I didn't refer to any particular recipe, but relied on my trusty guide to Mexican food, Mexican Food Made Simple by Thomasina Miers for inspiration. The book has simple but delicious recipes, with easy-to-follow instructions and droolworthy photographs. Thomasina Miers is the owner of Wahaca, a chain of Mexican restaurants in London, where I have enjoyed many a delicious meal with friends. Of the many recipes in the book, Chicken and Chorizo in an Almond Mole caught my attention for the chicken-chorizo combination. I am a chorizo addict, thanks to my weakness for sour-spicy flavours. That provided the inspiration for my quesadilla filling - chicken-chorizo it was.

Chicken chorizo quesadilla

Here's the recipe for the filling. I cannot claim that this is authentic in any way (erm, especially because it involves Nando's hot peri peri sauce) but the results will not disappoint.

Chicken-Chorizo Quesadillas
(My own recipe)

500 grams cubed baby chicken fillets
100 grams chorizo (slices)
5-6 cloves garlic (crushed)
1 medium onion finely sliced
2 tsp dried mixed herbs
2 tbsp Nando's hot peri peri sauce (I am sure any other spicy sauce will work equally well)
salt and pepper to taste
1 tbsp tomato paste
1 tbsp oil
finely chopped coriander

Heat the oil and fry the onion slices until golden brown. Set aside. Into the same pan, add in the sliced chorizo, which will gradually release oil. Now add the chopped garlic and stir the mix until the garlic turns golden brown. Now add the chicken, mixed herbs, the peri peri sauce, tomato paste and salt and pepper to taste. Cook till the chicken is cooked through (it should turn to white in colour from pink) and the moisture has evaporated. It should be a fairly dry mixture. Now add the sliced onions and stire together for a few minutes to let the whole mixture come together. Add in the coriander and mix. Done.

Tomato salsa

4 medium tomatoes chopped
1 medium red onion finely chopped
finely chopped coriander - a handful
2-3 green chillis finely chopped (de-seed if you are not fond of spicy food or omit altogether, although I would not recommend the latter option unless you are a complete sissy when it comes to spice)
lime juice to taste
sea salt to taste
powdered sugar - 1/2 tsp

For the salsa, simply throw in the onion and tomatoes into a large bowl. Add the coriander and chillis, and mix in the sugar. Next comes the lime juice and the salt. I would just advise that you add a little lemon juice and salt at a time and keep tasting the mix from time to time until you get exactly the right mix of salty-sour that you want.  

Corn Salsa

As a variation, I threw in a small tin of canned sweet corn (drained) to make a corn salsa. The crunch of the sweet corn was definitely a good addition to the salsa.

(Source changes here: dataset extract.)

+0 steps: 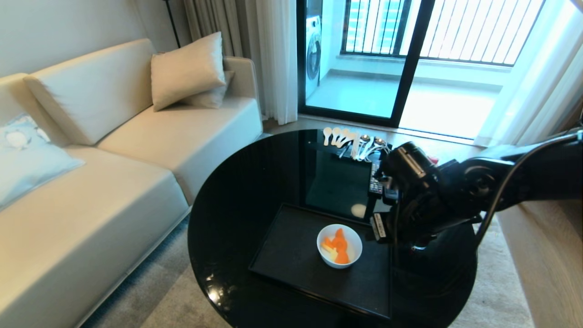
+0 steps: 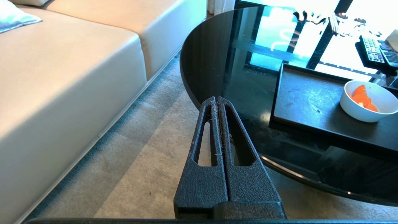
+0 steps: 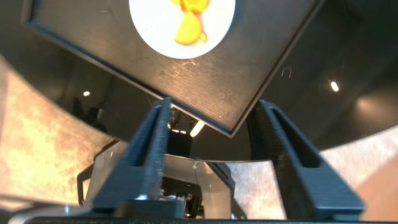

To assemble the quesadillas

A bunch of spring onions (finely chopped)
Grated cheddar cheese (as much as you please)
Guacamole (optional - I used store bought)

Heat a non-stick pan and spread the tortilla - once warmed on both sides, spread some of the spring onions, then a little salsa, guacamole (if using) the chicken chorizo filling, and finally a layer of grated cheese on one half of the tortilla. The other half should be left plain so you can fold this over the half with the filling. Once you have folded the plain half over the other, leave for a couple of minutes on medium or low heat (to prevent the tortilla from burning). Once the cheese starts melting, flip the quesadilla and cook the other side until brown spots appear. Flip out of the pan with a flourish onto a serving dish. Serve with extra salsa on the side.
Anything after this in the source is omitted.